I do make a distinction between training of a traditional kind and what I tend to call "conceptual" training. Some of my colleagues argue that this latter is akin to instruction, but I think a big distinction can be made there. Lately, I've been drawn into comparing training with teaching, and I'm beginning to see some aspects that overlap among the three. Let me describe each of these to share my perspective with you.

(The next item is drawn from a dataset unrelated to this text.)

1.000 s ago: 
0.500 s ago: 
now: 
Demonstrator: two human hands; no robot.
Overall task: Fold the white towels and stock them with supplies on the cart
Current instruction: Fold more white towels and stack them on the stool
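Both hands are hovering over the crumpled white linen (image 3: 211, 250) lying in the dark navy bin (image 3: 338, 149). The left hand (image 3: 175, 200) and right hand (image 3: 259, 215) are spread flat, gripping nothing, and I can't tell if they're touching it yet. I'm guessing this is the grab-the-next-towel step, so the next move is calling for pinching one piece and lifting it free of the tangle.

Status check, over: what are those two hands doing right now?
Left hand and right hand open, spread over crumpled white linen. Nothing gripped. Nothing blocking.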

Traditional Training Tenets

Traditional training, to me, means learning how to deal with the mechanics of whatever it is you are working with, either to do work or to achieve a goal. It implies learning how to use tools, usually physical or electronic ones, to accomplish this work. My sister, for instance, operates a computerized lathe that turns out various specialized metal products (pins, screws, etc.). She had to be trained in how to set up the program that aligns the stock, prepares the path for the bits, and executes the steps to create the final product. Her expertise is very technical, although she also performs quality control and oversees other lathe operators. Her training required her to learn the mechanics of how the tools are utilized to produce a specific product. The product design, size, shape, etc. may change, but the tools are used consistently to perform similar work in a continuous fashion. (I admire her very much, by the way--I flunked ninth grade shop because I was deathly afraid of those machines.)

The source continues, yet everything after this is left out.